I didn’t think about it consciously. I didn’t even realize at the time that there were “city potters” I just loved the people I knew who lived out in the country in these funky cool houses and made pots for a living (sort of – there were auxiliary sources of income like teaching and employed wives and insurance settlements).

I went off to college at the U (Minneapolis) took ceramics, met my husband there and eventually moved to Chicago. After about 5 years living here in Chicago (and not making pottery), I met a potter at an art fair who told me of Lill street. I called there that afternoon and was signed up for a class that week, teaching there within months.

That was in 1989 and I’ve been there ever since.

I met so many “city potters” and saw the great benefits of belonging to a large community of potters where we could see each other’s work every day and in process and grab anyone to discuss technical or aesthetic problems as they arose. Resources could be pooled, glazes shared, firings happened 2-3 times a week, test tiles came back immediately. I learned a huge amount.

Most of all at Lill, I learned I was a teacher. That I loved teaching, loved imparting information, loved the challenge of finding the best way to help someone understand how to do something. Teaching is an ever-changing, ongoing endeavor as you adapt to your students and their age and the environment in which they are learning. At Lill I came to realize I truly had something to offer people.

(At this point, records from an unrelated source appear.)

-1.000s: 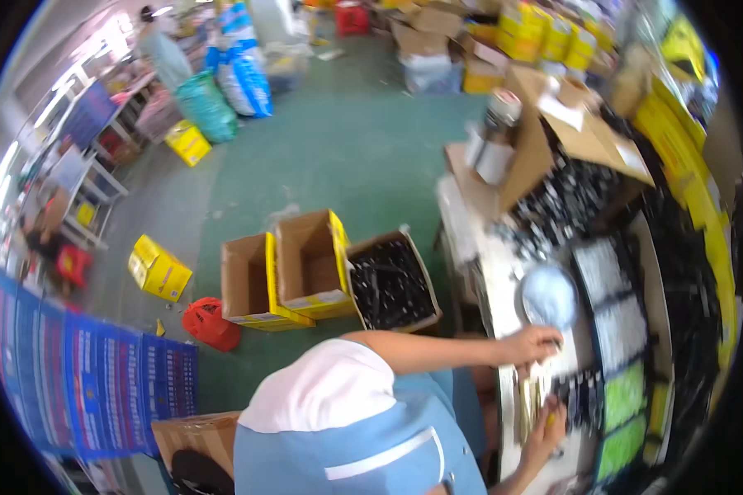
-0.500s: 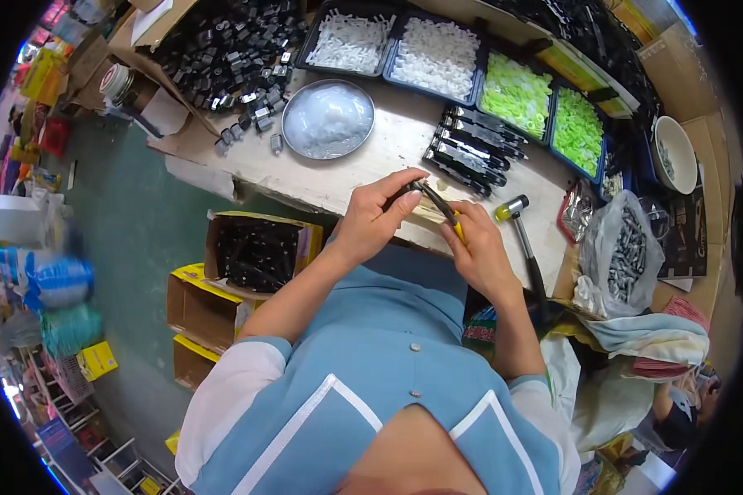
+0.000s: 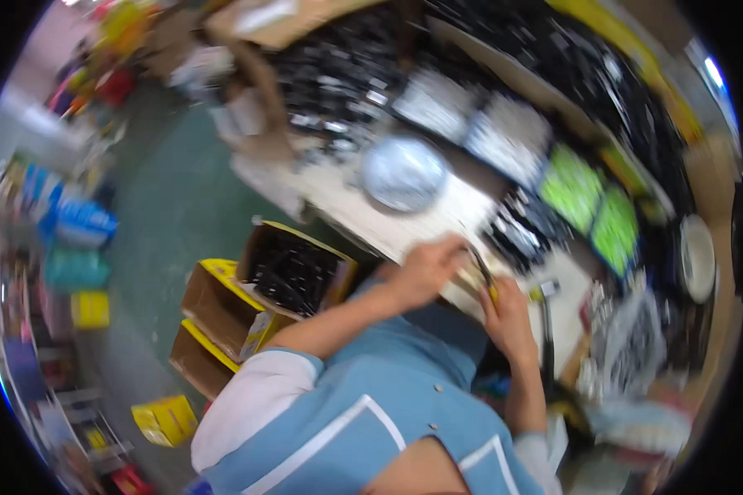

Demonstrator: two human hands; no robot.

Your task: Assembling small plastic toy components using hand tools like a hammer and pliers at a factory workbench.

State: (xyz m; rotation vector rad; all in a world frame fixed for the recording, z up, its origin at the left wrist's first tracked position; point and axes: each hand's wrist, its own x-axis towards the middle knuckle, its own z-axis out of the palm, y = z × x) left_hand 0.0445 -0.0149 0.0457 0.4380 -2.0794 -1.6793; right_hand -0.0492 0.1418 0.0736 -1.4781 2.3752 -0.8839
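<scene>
Right over the table's (image 3: pixel 376 216) near edge, there it is — a slim dark tool (image 3: pixel 484 267), slanting between two bare hands. The right hand (image 3: pixel 508 318) is wrapped round its yellow grip (image 3: pixel 494 294) at five o'clock; the left hand (image 3: pixel 429 271), at nine, has its fingertips by the far tip. Touching, or pinching something small? Too blurred for me to tell. I'd call this tool stiff and fairly light, not fragile, its dark end probably slick; that yellow grip looks the safest hold, fingers well back from the tip.

Outward now, reckoning from the tool: black pieces (image 3: pixel 520 233) bunched at one o'clock, a hammer (image 3: pixel 546 326) lying at four, a round shiny dish (image 3: pixel 404 175) at eleven. White-filled trays (image 3: pixel 510 139) sit around twelve, green-filled trays (image 3: pixel 571 188) toward two — and off at nine, below table height, a box (image 3: pixel 348 276) of black parts (image 3: pixel 295 279).
</scene>
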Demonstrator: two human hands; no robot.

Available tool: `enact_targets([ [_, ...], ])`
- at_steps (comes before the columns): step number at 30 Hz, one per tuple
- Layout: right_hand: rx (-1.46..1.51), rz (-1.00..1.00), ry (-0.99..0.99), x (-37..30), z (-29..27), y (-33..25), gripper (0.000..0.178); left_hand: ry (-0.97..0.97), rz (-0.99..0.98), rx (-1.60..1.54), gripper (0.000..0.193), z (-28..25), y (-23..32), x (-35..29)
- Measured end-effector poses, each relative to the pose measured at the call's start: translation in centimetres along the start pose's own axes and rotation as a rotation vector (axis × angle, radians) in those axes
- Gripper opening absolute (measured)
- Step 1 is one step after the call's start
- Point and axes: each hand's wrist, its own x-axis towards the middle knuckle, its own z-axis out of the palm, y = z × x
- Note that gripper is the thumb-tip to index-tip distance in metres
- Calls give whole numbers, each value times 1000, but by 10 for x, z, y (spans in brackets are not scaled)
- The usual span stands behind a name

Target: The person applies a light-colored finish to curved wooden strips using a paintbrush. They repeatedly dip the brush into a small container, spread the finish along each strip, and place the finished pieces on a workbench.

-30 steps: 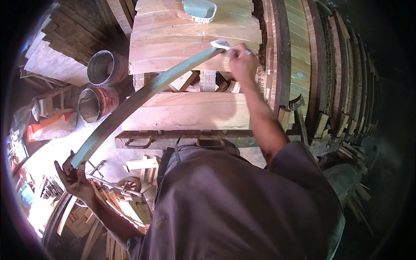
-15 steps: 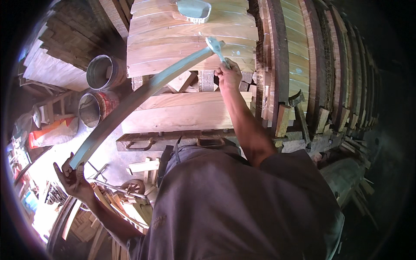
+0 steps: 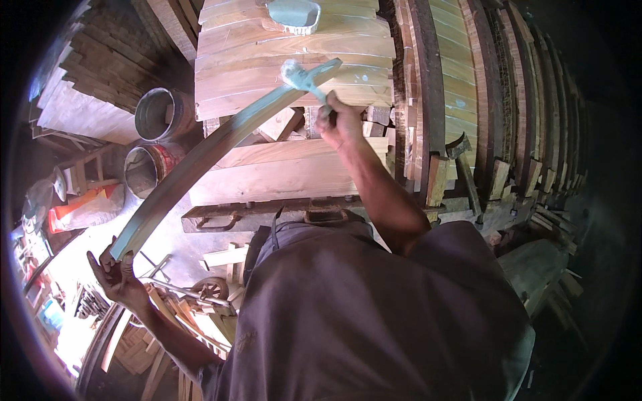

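A long wooden strip (image 3: pixel 200 160) slants across the view, its narrow face coated in pale blue-green. My left hand (image 3: pixel 122 279) grips the lower left end, some fingers stretched out past it. Closed round a brush handle, my right hand (image 3: pixel 342 125) is near the strip's far end. The brush (image 3: pixel 301 77) lies against the strip's edge there, its bristles loaded with the same pale paste. Beyond it, a shallow tub (image 3: pixel 304 29) of pale blue-green paste rests on a layer of joined boards (image 3: pixel 247 73).
Two buckets (image 3: pixel 146 172) stand on the left. A wide plank (image 3: pixel 267 174) lies nearer me over a metal frame (image 3: pixel 221 219). A hammer-like tool (image 3: pixel 466 177) hangs by dark clamp bars (image 3: pixel 428 87) on the right. Scrap wood (image 3: pixel 144 347) is piled at lower left.
My right hand and the brush have moved left and slightly nearer me along the strip, uncovering its far tip. My left hand still holds the near end.
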Motion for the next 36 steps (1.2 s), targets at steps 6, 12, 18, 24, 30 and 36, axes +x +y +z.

And now, I’m choosing to leave.

It’s not that I actually want to leave Lill it’s more that I have never completely let go of my dream, my image of myself as a country potter. Of my children growing up in the country. Of open sky and forests and the freedom of space you get when you live in the country and so we are moving back to Minnesota. Most likely to Northfield where my family is from so we can be near aging mothers and other family.

I will be tackling such challenges as setting up a studio and, most worrisome for me, figuring out how to continue firing my pots to cone 10 reduction. I don’t know if I will build a kiln or buy one or share an existing kiln. I hope to connect with a small community of potters in that area and perhaps find a place to teach again. I have some friends and connections left over from my college days and also some transplants from Lill who have inspired me. I will be excited to see them again.

I look forward to sharing this whole journey with the readers of my blog.

 

 

Lastly, in between selling our house and moving to Minnesota, we will be traveling to Nepal!!! I am sure I will want to post about the potters there because I have always wanted to see in person, those potters who throw off a massive hump on a hand-turned wheel set in the ground; the fruits of their labors spread around them drying in a sunny courtyard.